Every line of the listing should be retyped exactly, but none of the pictures should be.

+ + + + +

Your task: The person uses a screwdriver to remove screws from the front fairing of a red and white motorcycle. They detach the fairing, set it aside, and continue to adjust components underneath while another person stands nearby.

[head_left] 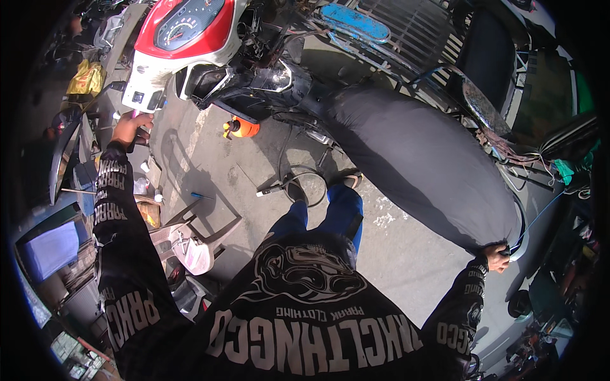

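A scooter stands in front of me, its red and white handlebar cover (147,44) at the upper left and its speedometer (181,28) facing up. My left hand (129,129) is closed around the left handlebar grip, which it mostly hides. The long dark grey seat (419,165) stretches to the lower right. At its rear end my right hand (495,259) is wrapped round the scooter's tail, beside a pale curved rail (522,244); the exact part under the fingers is hidden. Both arms are spread wide along the scooter.
On the concrete lie an orange spray bottle (244,127), a looped black cable (323,190) near my feet and a blue screwdriver (202,196). A plastic chair (197,251) and clutter are on the left. Behind the scooter stands a slatted metal bench (406,38) with a blue armrest (356,22).
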Available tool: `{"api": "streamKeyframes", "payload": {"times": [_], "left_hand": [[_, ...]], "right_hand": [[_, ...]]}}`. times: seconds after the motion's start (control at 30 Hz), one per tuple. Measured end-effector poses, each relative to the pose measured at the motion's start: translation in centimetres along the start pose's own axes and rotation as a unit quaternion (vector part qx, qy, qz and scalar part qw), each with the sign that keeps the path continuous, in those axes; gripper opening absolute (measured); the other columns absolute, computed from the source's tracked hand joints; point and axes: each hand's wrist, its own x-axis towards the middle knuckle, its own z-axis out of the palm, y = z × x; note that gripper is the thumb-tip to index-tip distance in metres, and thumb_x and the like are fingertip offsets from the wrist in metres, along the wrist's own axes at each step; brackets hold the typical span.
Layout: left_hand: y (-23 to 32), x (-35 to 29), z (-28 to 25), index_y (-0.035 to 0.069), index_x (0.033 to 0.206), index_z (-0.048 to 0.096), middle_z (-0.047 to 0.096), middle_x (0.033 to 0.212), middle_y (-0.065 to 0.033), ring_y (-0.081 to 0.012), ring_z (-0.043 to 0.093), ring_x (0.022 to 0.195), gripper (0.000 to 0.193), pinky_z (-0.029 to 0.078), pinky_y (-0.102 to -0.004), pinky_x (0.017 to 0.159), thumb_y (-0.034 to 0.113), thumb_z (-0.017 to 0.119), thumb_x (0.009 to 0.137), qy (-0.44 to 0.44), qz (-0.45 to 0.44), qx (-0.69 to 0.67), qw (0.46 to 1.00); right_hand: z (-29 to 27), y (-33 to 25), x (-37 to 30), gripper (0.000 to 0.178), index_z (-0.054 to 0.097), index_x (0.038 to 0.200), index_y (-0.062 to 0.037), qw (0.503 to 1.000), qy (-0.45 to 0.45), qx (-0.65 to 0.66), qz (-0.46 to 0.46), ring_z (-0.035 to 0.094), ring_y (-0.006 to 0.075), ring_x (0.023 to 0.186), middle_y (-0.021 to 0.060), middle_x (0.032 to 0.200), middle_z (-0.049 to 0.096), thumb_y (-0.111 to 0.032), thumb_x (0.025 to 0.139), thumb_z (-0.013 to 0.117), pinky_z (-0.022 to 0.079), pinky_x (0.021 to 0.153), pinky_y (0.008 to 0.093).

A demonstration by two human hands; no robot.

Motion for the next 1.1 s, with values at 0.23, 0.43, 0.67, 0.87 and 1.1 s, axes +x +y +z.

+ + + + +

> **RESPONSE**
Your task: The person uses a screwdriver to remove screws from the front fairing of a red and white motorcycle. They detach the fairing, set it aside, and continue to adjust components underneath while another person stands nearby.

[head_left] 

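A scooter stands in front of me, its red and white handlebar cover (147,44) at the upper left and its speedometer (181,28) facing up. My left hand (129,129) is closed around the left handlebar grip, which it mostly hides. The long dark grey seat (419,165) stretches to the lower right. At its rear end my right hand (495,259) is wrapped round the scooter's tail, beside a pale curved rail (522,244); the exact part under the fingers is hidden. Both arms are spread wide along the scooter.
On the concrete lie an orange spray bottle (244,127), a looped black cable (323,190) near my feet and a blue screwdriver (202,196). A plastic chair (197,251) and clutter are on the left. Behind the scooter stands a slatted metal bench (406,38) with a blue armrest (356,22).
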Available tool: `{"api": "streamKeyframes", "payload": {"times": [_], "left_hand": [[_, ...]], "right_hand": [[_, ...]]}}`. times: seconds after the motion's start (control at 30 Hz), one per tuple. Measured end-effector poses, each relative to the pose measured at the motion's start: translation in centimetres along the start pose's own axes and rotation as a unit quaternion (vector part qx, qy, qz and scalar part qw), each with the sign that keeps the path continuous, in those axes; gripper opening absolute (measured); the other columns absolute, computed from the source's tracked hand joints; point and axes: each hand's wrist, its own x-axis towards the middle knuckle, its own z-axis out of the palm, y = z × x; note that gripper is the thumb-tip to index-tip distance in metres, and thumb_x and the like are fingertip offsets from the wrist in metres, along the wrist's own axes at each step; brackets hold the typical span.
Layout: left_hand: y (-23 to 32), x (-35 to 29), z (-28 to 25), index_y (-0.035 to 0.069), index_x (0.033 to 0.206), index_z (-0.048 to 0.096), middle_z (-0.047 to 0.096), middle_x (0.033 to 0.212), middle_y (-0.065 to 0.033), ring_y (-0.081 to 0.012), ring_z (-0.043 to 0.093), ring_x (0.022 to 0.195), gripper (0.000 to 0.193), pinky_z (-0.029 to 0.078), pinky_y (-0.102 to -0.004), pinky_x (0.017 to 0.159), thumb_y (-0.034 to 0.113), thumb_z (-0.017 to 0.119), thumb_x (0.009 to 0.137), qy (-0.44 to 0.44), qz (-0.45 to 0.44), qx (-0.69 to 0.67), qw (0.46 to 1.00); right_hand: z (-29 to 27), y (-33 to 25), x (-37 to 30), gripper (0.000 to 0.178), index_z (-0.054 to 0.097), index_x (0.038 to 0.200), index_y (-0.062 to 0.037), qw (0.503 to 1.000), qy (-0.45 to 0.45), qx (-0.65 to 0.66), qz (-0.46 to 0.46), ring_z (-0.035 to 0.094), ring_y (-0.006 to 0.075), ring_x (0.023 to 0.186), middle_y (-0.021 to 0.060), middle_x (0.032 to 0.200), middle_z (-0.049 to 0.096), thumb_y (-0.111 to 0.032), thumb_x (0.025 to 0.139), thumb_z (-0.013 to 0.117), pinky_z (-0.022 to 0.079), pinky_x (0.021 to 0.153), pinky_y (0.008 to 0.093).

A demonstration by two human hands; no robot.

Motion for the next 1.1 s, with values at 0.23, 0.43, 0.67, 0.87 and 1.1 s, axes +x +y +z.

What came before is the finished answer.